→ Exercise requirements
Your task is to copy all of the data exactly.

════════

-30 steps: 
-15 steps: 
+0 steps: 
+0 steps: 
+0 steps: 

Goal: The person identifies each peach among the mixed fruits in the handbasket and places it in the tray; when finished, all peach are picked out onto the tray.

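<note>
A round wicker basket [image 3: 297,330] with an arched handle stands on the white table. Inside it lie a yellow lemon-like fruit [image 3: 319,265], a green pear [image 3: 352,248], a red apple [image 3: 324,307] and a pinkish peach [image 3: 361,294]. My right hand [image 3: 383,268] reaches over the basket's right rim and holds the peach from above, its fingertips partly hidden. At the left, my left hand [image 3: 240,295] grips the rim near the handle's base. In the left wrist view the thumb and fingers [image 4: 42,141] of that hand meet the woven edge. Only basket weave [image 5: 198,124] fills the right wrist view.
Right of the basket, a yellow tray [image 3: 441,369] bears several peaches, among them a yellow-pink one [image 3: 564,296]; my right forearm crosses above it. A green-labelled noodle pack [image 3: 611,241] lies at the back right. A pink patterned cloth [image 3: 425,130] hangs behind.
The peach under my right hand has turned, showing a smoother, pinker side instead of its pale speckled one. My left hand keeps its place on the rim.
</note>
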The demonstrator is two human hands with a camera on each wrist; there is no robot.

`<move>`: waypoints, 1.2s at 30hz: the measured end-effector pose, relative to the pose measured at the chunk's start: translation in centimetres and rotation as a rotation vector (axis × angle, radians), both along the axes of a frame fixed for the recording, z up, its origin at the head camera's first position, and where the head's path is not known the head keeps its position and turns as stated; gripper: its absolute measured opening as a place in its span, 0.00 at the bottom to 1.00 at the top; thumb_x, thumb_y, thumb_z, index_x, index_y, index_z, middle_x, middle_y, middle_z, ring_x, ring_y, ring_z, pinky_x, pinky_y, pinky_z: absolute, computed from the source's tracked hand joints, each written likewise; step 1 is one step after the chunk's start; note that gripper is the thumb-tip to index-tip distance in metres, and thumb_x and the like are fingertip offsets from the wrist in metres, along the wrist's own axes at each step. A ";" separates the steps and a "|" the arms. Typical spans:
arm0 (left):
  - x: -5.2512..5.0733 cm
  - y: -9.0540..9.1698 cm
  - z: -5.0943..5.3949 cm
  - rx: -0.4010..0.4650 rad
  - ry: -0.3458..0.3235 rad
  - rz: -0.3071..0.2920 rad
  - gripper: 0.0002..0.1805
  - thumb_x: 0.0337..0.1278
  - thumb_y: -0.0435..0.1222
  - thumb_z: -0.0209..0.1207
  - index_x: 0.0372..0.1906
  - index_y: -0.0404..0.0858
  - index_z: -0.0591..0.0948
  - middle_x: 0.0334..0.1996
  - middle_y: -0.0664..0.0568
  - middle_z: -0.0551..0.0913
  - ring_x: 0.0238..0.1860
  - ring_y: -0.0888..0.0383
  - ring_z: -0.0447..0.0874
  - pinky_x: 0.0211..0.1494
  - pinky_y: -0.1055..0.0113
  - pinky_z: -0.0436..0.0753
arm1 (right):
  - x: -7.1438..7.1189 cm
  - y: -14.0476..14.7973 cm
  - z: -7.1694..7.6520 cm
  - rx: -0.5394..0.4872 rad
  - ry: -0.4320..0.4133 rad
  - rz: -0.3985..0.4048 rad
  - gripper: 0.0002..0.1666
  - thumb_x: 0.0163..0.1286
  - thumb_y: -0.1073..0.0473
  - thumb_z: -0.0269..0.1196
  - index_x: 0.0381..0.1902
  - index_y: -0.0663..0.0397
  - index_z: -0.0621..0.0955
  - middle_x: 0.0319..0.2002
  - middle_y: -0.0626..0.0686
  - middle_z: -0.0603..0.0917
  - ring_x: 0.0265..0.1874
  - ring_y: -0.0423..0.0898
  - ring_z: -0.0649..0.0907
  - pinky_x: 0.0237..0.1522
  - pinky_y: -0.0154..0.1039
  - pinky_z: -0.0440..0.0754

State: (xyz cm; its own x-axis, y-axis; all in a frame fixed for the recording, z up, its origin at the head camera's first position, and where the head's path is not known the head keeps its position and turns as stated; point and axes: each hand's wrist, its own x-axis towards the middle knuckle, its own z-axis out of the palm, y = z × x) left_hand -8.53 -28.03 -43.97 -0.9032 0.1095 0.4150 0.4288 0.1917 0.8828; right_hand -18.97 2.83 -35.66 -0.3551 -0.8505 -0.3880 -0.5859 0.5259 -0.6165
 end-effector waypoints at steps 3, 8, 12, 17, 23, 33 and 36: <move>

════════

→ Solution for this task
-30 steps: 
-15 steps: 
+0 steps: 
+0 steps: 
+0 steps: 

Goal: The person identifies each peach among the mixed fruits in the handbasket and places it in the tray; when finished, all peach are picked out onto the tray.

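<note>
A round wicker basket [image 3: 297,330] with an arched handle stands on the white table. Inside it lie a yellow lemon-like fruit [image 3: 319,265], a green pear [image 3: 352,248], a red apple [image 3: 324,307] and a pinkish peach [image 3: 361,294]. My right hand [image 3: 383,268] reaches over the basket's right rim and holds the peach from above, its fingertips partly hidden. At the left, my left hand [image 3: 240,295] grips the rim near the handle's base. In the left wrist view the thumb and fingers [image 4: 42,141] of that hand meet the woven edge. Only basket weave [image 5: 198,124] fills the right wrist view.
Right of the basket, a yellow tray [image 3: 441,369] bears several peaches, among them a yellow-pink one [image 3: 564,296]; my right forearm crosses above it. A green-labelled noodle pack [image 3: 611,241] lies at the back right. A pink patterned cloth [image 3: 425,130] hangs behind.
The peach under my right hand has turned, showing a smoother, pinker side instead of its pale speckled one. My left hand keeps its place on the rim.
</note>
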The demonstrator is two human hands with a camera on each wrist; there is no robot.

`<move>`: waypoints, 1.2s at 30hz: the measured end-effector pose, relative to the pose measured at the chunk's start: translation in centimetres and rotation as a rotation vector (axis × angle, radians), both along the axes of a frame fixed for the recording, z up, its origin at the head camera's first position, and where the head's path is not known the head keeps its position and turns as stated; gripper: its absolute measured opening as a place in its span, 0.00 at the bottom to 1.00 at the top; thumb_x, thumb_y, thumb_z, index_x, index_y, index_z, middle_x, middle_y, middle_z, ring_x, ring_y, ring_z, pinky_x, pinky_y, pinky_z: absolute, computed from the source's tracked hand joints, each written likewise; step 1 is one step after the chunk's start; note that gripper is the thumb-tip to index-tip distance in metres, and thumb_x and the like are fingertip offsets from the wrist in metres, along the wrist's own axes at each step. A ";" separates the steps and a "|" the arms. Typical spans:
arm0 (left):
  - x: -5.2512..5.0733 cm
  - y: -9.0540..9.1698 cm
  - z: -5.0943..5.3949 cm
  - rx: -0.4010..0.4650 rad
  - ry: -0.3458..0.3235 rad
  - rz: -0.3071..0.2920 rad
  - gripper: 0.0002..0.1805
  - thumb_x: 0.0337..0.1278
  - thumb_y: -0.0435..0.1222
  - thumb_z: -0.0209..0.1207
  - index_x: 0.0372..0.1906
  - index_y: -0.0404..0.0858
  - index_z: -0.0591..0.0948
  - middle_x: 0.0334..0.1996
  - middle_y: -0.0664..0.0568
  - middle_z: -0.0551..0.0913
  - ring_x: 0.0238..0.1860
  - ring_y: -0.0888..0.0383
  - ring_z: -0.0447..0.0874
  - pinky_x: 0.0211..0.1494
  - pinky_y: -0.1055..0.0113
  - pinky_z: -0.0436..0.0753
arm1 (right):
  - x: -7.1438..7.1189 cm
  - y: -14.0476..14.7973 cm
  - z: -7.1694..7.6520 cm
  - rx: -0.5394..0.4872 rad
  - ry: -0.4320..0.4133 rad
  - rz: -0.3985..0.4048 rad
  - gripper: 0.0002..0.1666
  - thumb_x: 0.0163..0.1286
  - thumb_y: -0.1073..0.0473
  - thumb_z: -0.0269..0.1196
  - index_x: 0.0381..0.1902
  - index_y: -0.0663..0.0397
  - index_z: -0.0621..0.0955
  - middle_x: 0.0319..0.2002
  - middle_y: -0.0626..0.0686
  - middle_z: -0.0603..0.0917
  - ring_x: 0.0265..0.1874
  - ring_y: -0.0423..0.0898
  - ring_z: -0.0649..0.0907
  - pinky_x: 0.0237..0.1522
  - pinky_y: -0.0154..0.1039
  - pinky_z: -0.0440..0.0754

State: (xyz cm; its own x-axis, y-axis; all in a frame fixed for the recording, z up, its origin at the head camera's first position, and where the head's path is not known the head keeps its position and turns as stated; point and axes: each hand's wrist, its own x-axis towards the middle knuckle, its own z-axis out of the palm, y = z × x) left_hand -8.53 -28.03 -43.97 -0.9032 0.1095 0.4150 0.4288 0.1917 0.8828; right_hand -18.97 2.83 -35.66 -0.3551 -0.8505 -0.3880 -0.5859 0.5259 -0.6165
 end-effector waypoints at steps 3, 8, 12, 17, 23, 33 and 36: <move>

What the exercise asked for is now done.